Supplementary Figure 1 : Atopy-associated CARD11 mutants reduce the percentage of transfected cells signaling to NF-κB and mTORC1, and the Q945X mutant is functionally “null” and does not interfere with wild-type CARD11 signaling.

From: Germline hypomorphic CARD11 mutations in severe atopic disease

Supplementary Figure 1

(a,b) Quantification of %κB-GFP+ JPM50.6 cells transfected in Figure 2a-d. Data are mean ± s.d. for 8 (a) and 5 (b) separate experiments.
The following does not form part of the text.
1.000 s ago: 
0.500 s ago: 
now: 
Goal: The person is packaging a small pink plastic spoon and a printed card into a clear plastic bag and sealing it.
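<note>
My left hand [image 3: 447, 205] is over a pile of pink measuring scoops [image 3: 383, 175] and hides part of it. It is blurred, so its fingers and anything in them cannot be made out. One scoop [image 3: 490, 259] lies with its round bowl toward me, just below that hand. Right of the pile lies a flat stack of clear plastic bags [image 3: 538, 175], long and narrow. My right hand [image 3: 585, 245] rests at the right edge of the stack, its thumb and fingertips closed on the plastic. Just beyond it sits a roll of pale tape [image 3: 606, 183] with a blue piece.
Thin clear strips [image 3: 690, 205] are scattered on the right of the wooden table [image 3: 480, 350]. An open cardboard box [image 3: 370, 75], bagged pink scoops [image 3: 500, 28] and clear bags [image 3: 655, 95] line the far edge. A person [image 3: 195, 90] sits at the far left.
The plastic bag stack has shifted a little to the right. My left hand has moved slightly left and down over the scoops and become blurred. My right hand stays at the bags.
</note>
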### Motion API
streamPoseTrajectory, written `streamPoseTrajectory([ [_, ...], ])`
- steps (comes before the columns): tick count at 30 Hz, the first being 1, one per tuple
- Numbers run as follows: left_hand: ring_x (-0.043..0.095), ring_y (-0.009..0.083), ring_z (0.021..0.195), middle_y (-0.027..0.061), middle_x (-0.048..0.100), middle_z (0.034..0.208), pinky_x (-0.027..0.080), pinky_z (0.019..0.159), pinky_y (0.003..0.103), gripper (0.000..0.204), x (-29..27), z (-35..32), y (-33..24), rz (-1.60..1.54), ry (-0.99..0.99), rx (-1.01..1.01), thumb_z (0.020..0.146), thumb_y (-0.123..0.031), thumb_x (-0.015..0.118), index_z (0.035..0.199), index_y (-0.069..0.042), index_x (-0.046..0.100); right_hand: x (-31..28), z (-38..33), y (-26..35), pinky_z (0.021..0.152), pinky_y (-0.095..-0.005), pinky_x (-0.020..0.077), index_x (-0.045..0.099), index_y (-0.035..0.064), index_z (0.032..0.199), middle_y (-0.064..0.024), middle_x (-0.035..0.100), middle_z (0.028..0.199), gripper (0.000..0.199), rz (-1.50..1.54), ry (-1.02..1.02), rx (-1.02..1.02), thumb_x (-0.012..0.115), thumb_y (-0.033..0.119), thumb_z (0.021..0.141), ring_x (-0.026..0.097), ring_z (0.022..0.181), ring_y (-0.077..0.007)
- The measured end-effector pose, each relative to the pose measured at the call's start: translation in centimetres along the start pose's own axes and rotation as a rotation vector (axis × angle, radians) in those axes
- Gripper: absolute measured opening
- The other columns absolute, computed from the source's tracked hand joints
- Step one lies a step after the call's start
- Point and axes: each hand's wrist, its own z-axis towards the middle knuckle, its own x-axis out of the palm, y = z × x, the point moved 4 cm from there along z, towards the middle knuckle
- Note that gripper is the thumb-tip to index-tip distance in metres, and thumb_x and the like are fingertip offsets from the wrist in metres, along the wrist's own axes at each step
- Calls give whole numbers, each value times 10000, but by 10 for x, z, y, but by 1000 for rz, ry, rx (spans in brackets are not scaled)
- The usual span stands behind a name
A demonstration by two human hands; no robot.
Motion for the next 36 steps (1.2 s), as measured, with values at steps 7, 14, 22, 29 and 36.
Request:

Asterisks denote statistically significant differences (Student’s t-test) for each LOF mutant versus wild-type (WT) with (black) or without (gray) stimulation, P < 0.05. (c) Flow cytometric histograms measuring NF-κB-driven GFP reporter expression in JPM50.6 cells transfected with empty vector (EV), WT, or Q945X CARD11 constructs, ± 24 h anti-CD3/CD28 stimulation. (d) Quantification of NF-κB-driven GFP reporter expression (MFI) in transfected JPM50.6 cells. Data are mean ± s.e.m. for three separate experiments. (e) Cropped immunoblot for CARD11-FLAG expression in transfected JPM50.6 lysates (c). Data representative of three independent experiments. (f) Flow cytometric histograms for JPM50.6 cells transfected with WT CARD11 plus EV, WT or mutant constructs and stimulated as in c. (g) GFP MFI quantification for JPM50.6 cells transfected in g. Data are mean ± s.e.m. (right) for five separate experiments; asterisks denote significance versus stimulated WT+WT (E57D P = 1.4 x 10−3; L194P P = 2.4 x 10−3; Q945X P = 0.113). (h) Cropped immunoblot for CARD11 expression in transfected JPM50.6 lysates described in h. Data representative of three independent experiments. (i) NF-κB-driven luciferase activity in WT Jurkat cells transfected with CARD11 (EV, WT, R975W, Q945X) plus luciferase reporter plasmids. Data represent mean ± s.d. fold change in κB-driven luciferase activity ± 24 h stimulation, normalized to Renilla luciferase activity for three separate experiments. (J) Quantification of % phospho-S6+ Jurkat cells transfected in Figure 2i,j. Data are mean ± s.d. for four separate experiments. Asterisks denote significance for each LOF mutant versus WT with stimulation (E57D P = 4.9 x 10−3; L194P P = 5.2 x 10−3; R975W P = 2.9 x 10−3; dup183_196 P = 0.013). (k) Percent inhibition of pS6 signal calculated for each mutant versus EV (gray) or WT (black) transfected cells in b, based on the change in % pS6+ cells ± stimulation. (l) Flow cytometric histograms measuring phospho-S6 in Jurkat cells transfected with EV, WT, L194P or Q945X CARD11 constructs, ± anti-CD3/CD28 stimulation for 20 min. Data are representative of three independent experiments.